TASK DESCRIPTION:
Before copying, set the pictures aside; then repeat every line below verbatim.

PROVIDED DATA:

[Start of section]

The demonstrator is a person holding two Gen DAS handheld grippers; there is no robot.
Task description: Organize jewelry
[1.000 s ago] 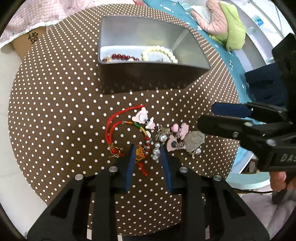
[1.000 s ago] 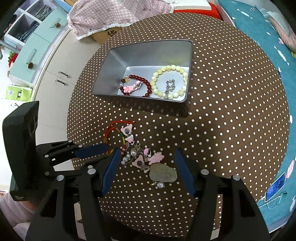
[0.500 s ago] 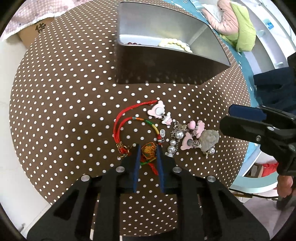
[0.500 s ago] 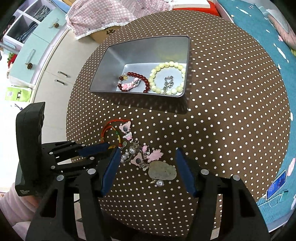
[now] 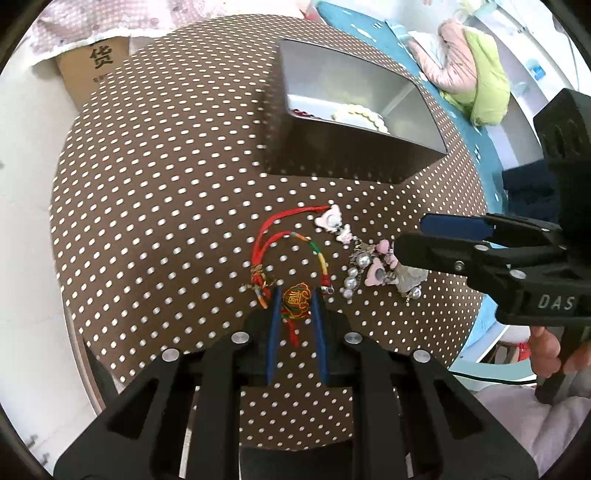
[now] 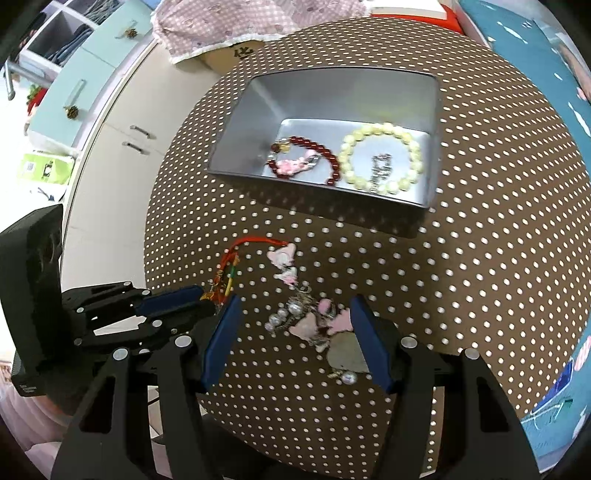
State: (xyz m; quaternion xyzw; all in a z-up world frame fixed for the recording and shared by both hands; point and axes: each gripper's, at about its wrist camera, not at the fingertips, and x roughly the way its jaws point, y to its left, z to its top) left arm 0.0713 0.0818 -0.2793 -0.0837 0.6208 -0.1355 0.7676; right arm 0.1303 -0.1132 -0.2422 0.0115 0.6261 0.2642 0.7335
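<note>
On the brown polka-dot round bench [image 5: 166, 192], our left claw [image 5: 297, 299] clamped on the red cord bracelet's gold knot charm [image 5: 297, 300], our right claw [image 6: 295, 343] spread apart over pink charm jewelry [image 6: 314, 321], silver rectangular tin [image 6: 236, 140] beyond.

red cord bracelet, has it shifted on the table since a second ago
Cannot tell. Against the pink charm cluster the red cord bracelet keeps its place, though the left tongs have just closed on its knot.

Table: round top [image 6: 480, 258] was covered in brown, white-dotted cloth.
Cabinets: pale doors [image 6: 110, 155] stood behind.
Bedding: teal spread [image 6: 517, 33] lay alongside.
</note>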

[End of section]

SOLUTION TO THE EXERCISE:
The demonstrator is a person holding two Gen DAS handheld grippers; there is no robot.
Task description: Organize jewelry
[1.000 s ago] 
[1.000 s ago] 
[0.500 s ago] 
[0.500 s ago] 
[now] 
[now] 
State: (xyz m; quaternion xyzw; all in a z-up world frame fixed for the recording and shared by both hands; point and axes: each gripper's, at about its wrist camera, not at the fingertips, and x roughly the way its jaws point, y to its left, z to its top) left arm 0.0713 0.0818 -0.2793 -0.0837 0.6208 -0.1355 0.7676; right arm 0.1303 -0.1132 -0.2422 0.0115 0.6261 0.2642 0.7335
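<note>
On the brown polka-dot round bench [image 5: 166, 192], our left claw [image 5: 297, 299] clamped on the red cord bracelet's gold knot charm [image 5: 297, 300], our right claw [image 6: 295, 343] spread apart over pink charm jewelry [image 6: 314, 321], silver rectangular tin [image 6: 236, 140] beyond.

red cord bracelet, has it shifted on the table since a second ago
Cannot tell. Against the pink charm cluster the red cord bracelet keeps its place, though the left tongs have just closed on its knot.

Table: round top [image 6: 480, 258] was covered in brown, white-dotted cloth.
Cabinets: pale doors [image 6: 110, 155] stood behind.
Bedding: teal spread [image 6: 517, 33] lay alongside.
</note>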

No part of the exercise remains unanswered.